I am trying to understand the for and if-statement in r, so I run a code where I am saying that if the sum of rows are bigger than 3 then return 1 else zero:
Here is the code
set.seed(2)
x = rnorm(20)
y = 2*x
a = cbind(x,y)
hold = c()
Now comes the if-statement
for (i in nrow(a)) {
if ([i,1]+ [i,2] > 3) hold[i,] == 1
else ([i,1]+ [i,2]) <- hold[i,] == 0
return (cbind(a,hold)
}
I know that maybe combining for and if may not be ideal, but I just want to understand what is going wrong. Please keep the explanation at a dummy level:) Thanks
You've got some issues. #mnel covered a better way to go about doing this, I'll focus on understanding what went wrong in this attempt (but don't do it this way at all, use a vectorized solution).
Line 1
for (i in nrow(a)) {
a has 20 rows. nrow(a) is 20. Thus your code is equivalent to for (i in 20), which means i will only ever be 20.
Fix:
for (i in 1:nrow(a)) {
Line 2
if ([i,1]+ [i,2] > 3) hold[i,] == 1
[i,1] isn't anything, it's the ith row and first column of... nothing. You need to reference your data: a[i,1]
You initialized hold as a vector, c(), so it only has one dimension, not rows and columns. So we want to assign to hold[i], not hold[i,].
== is used for equality testing. = or <- are for assignment. Right now, if the >3 condition is met, then you check if hold[i,] is equal to 1. (And do nothing with the result).
Fix:
if (a[i,1]+ a[i,2] > 3) hold[i] <- 1
Line 3
else ([i,1]+ [i,2]) <- hold[i,] == 0
As above for assignment vs equality testing. (Here you used an arrow assignment, but put it in the wrong place - as if you're trying to assign to the else)
else happens whenever the if condition isn't met, you don't need to try to repeat the condition
Fix:
else hold[i] <- 0
Fixed code together:
for (i in 1:nrow(a)) {
if (a[i,1] + a[i,2] > 3) hold[i] <- 1
else hold[i] <- 0
}
You aren't using curly braces for your if and else expressions. They are not required for single-line expressions (if something do this one line). They are are required for multi-line (if something do a bunch of stuff), but I think they're a good idea to use. Also, in R, it's good practice to put the else on the same line as a } from the preceding if (inside the for loop or a function it doesn't matter, but otherwise it would, so it's good to get in the habit of always doing it). I would recommend this reformatted code:
for (i in 1:nrow(a)) {
if (a[i, 1] + a[i, 2] > 3) {
hold[i] <- 1
} else {
hold[i] <- 0
}
}
Using ifelse
ifelse() is a vectorized if-else statement in R. It is appropriate when you want to test a vector of conditions and get a result out for each one. In this case you could use it like this:
hold <- ifelse(a[, 1] + a[, 2] > 3, 1, 0)

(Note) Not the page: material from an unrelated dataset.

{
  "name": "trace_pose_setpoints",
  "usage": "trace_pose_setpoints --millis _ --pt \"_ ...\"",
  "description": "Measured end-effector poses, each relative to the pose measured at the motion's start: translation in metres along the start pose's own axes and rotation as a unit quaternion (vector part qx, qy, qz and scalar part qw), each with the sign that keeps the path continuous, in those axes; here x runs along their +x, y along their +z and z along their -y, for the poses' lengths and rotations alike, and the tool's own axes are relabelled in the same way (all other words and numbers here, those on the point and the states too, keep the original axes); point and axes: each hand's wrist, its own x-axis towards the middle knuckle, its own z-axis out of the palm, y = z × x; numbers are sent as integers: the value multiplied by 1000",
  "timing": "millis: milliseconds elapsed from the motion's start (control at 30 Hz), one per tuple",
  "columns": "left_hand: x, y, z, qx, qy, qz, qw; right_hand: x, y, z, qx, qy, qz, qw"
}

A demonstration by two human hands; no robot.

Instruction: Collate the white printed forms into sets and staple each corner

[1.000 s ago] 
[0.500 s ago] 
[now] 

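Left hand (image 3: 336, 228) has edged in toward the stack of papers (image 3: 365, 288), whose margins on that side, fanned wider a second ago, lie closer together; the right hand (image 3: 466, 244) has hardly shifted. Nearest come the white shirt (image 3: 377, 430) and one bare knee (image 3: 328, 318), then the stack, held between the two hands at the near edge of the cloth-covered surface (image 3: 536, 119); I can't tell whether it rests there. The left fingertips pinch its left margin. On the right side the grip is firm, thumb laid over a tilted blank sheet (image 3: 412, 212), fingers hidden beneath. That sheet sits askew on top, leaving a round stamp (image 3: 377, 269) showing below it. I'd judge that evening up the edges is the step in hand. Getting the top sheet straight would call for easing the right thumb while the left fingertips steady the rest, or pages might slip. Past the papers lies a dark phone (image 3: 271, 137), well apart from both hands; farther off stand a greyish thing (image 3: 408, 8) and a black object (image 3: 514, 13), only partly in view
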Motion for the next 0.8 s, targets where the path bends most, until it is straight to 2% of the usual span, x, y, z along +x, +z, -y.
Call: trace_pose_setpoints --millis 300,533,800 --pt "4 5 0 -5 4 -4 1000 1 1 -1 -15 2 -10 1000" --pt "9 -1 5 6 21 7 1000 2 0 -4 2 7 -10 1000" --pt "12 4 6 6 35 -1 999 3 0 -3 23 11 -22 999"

ifelse will take care of the looping for you. If you want it as a column in your data, assign it directly (no need to initialize first)
a$hold <- ifelse(a[, 1] + a[, 2] > 3, 1, 0)
Such operations in R are nicely vectorised.
You haven't included a reference to the dataset you wish to index with your call to [ (eg a[i,1])
using rowSums
h <- rowSums(a) > 3
I am going to assume that you are new to R and trying to learn about the basic function of the for loop itself. R has fancy functions called "apply" functions that are specifically for doing basic math on each row of a data frame. I am not going to talk about these.
You want to do the following on each row of the array.
Sum the elements of the row.
Test that the sum is greater than 3.
Return a value of 1 or 0 representing the result of 2.
For 1, luckily "sum" is a built in function. It pays off to check out the built in functions within every programming language because they save you time. To sum the elements of a row, just use sum(a[row_number,]).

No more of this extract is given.